CtrSVDD: A Benchmark Dataset and Baseline Analysis for Controlled Singing Voice Deepfake Detection

We organized a SVDD Challenge@SLT 2024 to advance research in this field. Click here to learn more.

CtrSVDD

A Benchmark Dataset and Baseline Analysis for Controlled Singing Voice Deepfake Detection

Yongyi Zang, Jiatong Shi, You Zhang, Ryuichi Yamamoto, Jionghao Han, Yuxun Tang, Shengyuan Xu, Wenxiao Zhao, Jing Guo, Tomoki Toda, Zhiyao Duan

yongyi.zang@rochester.edu, you.zhang@rochester.edu, zhiyao.duan@rochester.edu, svddchallenge@gmail.com

TL;DR We present our collected novel dataset CtrSVDD and corresponding baselines for controlled singing voice deepfake detection.

Presented at Interspeech 2024

Abstract

Recent singing voice synthesis and conversion advancements necessitate robust singing voice deepfake detection (SVDD) models. Current SVDD datasets face challenges due to limited controllability, diversity in deepfake methods, and licensing restrictions. Addressing these gaps, we introduce CtrSVDD, a large-scale, diverse collection of bonafide and deepfake singing vocals. These vocals are synthesized using state-of-the-art methods from publicly accessible singing voice datasets. CtrSVDD includes 47.64 hours of bonafide and 260.34 hours of deepfake singing vocals, spanning 14 deepfake methods and involving 164 singer identities. We also present a baseline system with flexible front-end features, evaluated against a structured train/dev/eval split. The experiments show the importance of feature selection and highlight a need for generalization towards deepfake methods that deviate further from training distribution. The CtrSVDD dataset and baselines are publicly accessible.

Dataset Design

The CtrSVDD dataset consists of 220,798 mono vocal clips in a total of 307.98 hours at a sample rate of 16 kHz. Our bonafide singing vocals are sourced from existing open singing datasets, including Mandarin singing datasets: Opencpop, M4Singer, Kising, official ACE-Studio release, and Japanese singing datasets: Ofuton-P, Oniku Kurumi, Kiritan, and JVS-MuSiC. We incorporate 14 deepfake systems across both SVS and SVC to cover many existing architectures, offering a comprehensive evaluation landscape.

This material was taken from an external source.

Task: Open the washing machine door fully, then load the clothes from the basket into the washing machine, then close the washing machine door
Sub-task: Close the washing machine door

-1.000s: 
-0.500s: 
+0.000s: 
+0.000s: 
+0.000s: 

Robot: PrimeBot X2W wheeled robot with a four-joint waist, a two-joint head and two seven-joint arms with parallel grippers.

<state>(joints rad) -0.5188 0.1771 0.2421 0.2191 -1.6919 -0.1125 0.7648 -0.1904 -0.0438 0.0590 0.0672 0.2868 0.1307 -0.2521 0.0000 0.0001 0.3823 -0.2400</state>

Partition	# Speakers	Bonafide	Deepfake
Partition	# Speakers	# Utts	# Utts	Attack Types
Train	59	12,169	72,235	A01∼A08
Dev	55	6,547	37,078	A01∼A08
Eval	48	13,596	79,173	A09∼A14

Summary of our CtrSVDD dataset.

An overview of source datasets and deepfake methods distribution is illustrated in the figure below:

Overview of source datasets and deepfake methods distribution on the train/dev/eval splits of our CtrSVDD data.

Samples from the CtrSVDD Dataset

We select several samples from CtrSVDD for demonstration.

Bonafide sample from M4Singer, Speaker #110

Deepfake sample from M4Singer, Speaker #110, Attack Type A07

Bonafide sample from Opencpop, Speaker #58

Deepfake sample from Opencpop, Speaker #058, Attack Type A01

Bonafide sample from Ofuton-P, Speaker #000

Deepfake sample from Ofuton-P, Speaker #000, Attack Type A05

Baseline systems

We design a versatile baseline framework to facilitate a fair evaluation of diverse front-end representations. The backend is based on AASIST and we use Spectrogram, Mel-Spectrogram, MFCC, LFCC, Raw-waveform as front-ends.

Frontend	EER (%)	Per-method EER (%)
Frontend	EER (%)	A09	A10	A11	A12	A13	A14
Spectrogram	25.50 ± 0.09	32.02 ± 0.09	14.03 ± 0.10	14.67 ± 0.08	35.18 ± 0.31	18.10 ± 0.10	28.55 ± 0.17
Mel-Spectrogram	25.19 ± 0.10	25.29 ± 0.14	15.95 ± 0.15	37.31 ± 0.09	29.28 ± 0.25	12.86 ± 0.08	27.54 ± 0.11
MFCC	26.67 ± 0.07	6.87 ± 0.10	2.50 ± 0.07	4.18 ± 0.06	45.57 ± 0.11	3.28 ± 0.04	42.98 ± 0.08
LFCC	16.15 ± 0.06	5.35 ± 0.07	2.92 ± 0.04	5.84 ± 0.07	29.47 ± 0.06	3.65 ± 0.05	24.00 ± 0.10
Raw Waveform	13.75 ± 0.11	6.72 ± 0.06	0.96 ± 0.05	3.59 ± 0.06	26.83 ± 0.10	0.95 ± 0.04	19.03 ± 0.12

Evaluation results of baseline systems on the evaluation set. Best performing results for each category are illustrated in bold.